The 10-mm sphere in the phantom was undetectable by either technique, and the SNRliver values did not achieve the recommended values (>10) of the Japanese guideline [15]. In this study, the acquisition times for both techniques were relatively short in consideration of the patient burden and body motion. However, longer acquisition times are desirable for clinical application.

Despite the acquisition times being the same, the CBM technique exhibited slightly lesser uniformity in the center plane than the SS technique. Nevertheless, the CBM technique offers great advantages in terms of flexible acquisition planning and patient comfort during imaging.

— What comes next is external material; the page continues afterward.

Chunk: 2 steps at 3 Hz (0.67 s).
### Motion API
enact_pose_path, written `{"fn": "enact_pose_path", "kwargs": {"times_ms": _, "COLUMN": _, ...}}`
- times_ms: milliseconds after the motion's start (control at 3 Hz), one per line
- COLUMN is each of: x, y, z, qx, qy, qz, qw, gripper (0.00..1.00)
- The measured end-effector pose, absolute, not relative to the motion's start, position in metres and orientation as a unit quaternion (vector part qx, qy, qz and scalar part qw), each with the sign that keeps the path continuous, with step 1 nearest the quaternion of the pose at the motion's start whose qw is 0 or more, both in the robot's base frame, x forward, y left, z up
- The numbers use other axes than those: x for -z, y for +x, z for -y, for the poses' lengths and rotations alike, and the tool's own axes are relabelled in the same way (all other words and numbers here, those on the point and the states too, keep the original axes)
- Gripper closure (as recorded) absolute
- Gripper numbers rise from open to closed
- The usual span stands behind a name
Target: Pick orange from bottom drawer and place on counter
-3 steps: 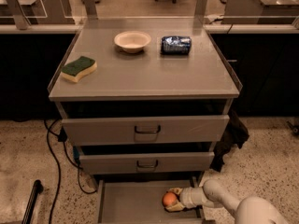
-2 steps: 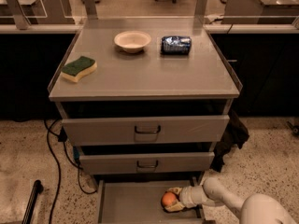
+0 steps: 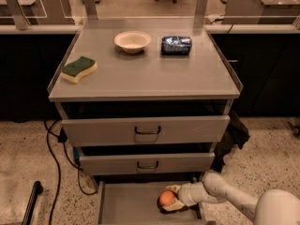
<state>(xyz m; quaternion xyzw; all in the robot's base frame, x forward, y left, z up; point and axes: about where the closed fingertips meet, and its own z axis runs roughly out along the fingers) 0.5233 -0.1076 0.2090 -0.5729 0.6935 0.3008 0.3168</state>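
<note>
The orange (image 3: pixel 166 198) is a small round fruit inside the open bottom drawer (image 3: pixel 126 203), toward its right side. My gripper (image 3: pixel 171 198) reaches in from the lower right on a white arm, with one finger above the orange and one below it, closed around it. The orange sits low, at the level of the drawer tray. The counter (image 3: pixel 145 69) is the flat grey cabinet top above the three drawers.
On the counter lie a green and yellow sponge (image 3: pixel 78 69) at the left, a cream bowl (image 3: pixel 132 41) and a blue packet (image 3: pixel 176 45) at the back. Two closed drawers with dark handles (image 3: pixel 147 130) sit above the open one. A black cable (image 3: pixel 54 153) hangs at the left.
The gripper and orange have stayed almost in place in the drawer; the white arm's elbow has shifted slightly at the lower right.
</note>
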Motion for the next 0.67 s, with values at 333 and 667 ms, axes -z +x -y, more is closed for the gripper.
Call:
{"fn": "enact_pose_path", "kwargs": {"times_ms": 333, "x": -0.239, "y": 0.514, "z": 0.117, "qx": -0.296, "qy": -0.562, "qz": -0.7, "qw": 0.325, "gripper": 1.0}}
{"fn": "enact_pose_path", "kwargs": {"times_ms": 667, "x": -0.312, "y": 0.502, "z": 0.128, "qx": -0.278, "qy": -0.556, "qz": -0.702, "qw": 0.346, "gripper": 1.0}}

The flexibility of acquisition enables the selection of the optimal scan ranges at the beginning and end planes and the configuration of multiple areas with desired bed speed, depending on the organ and disease. The complex imaging protocol enables easy acquisition of high-resolution and gated images. These advantages translate into reduced scan time, patient motion, and radiation exposure during CT [5]. With respect to patient comfort, the CBM technique is preferred over the SS technique because of being less abrupt in motion, more silent, and more relaxing [13]. Since the CBM and SS methods both have several advantages and disadvantages, selection of the optimal scan technique must be made carefully.

There are some limitations in this study. Although the present study employed a single table speed, the differences in image quality between the two techniques might be influenced by the table speed [12]. These differences might be influenced by the scan range as well [22].

Conclusions

The CBM technique exhibited slightly lesser uniformity in the center plane than the SS technique. Additionally, in the phantom study, the CV and %Diff of SUV values in CBM images tended to be slightly higher than those of SS images. However, since these differences were subtle, they might be negligible in clinical settings.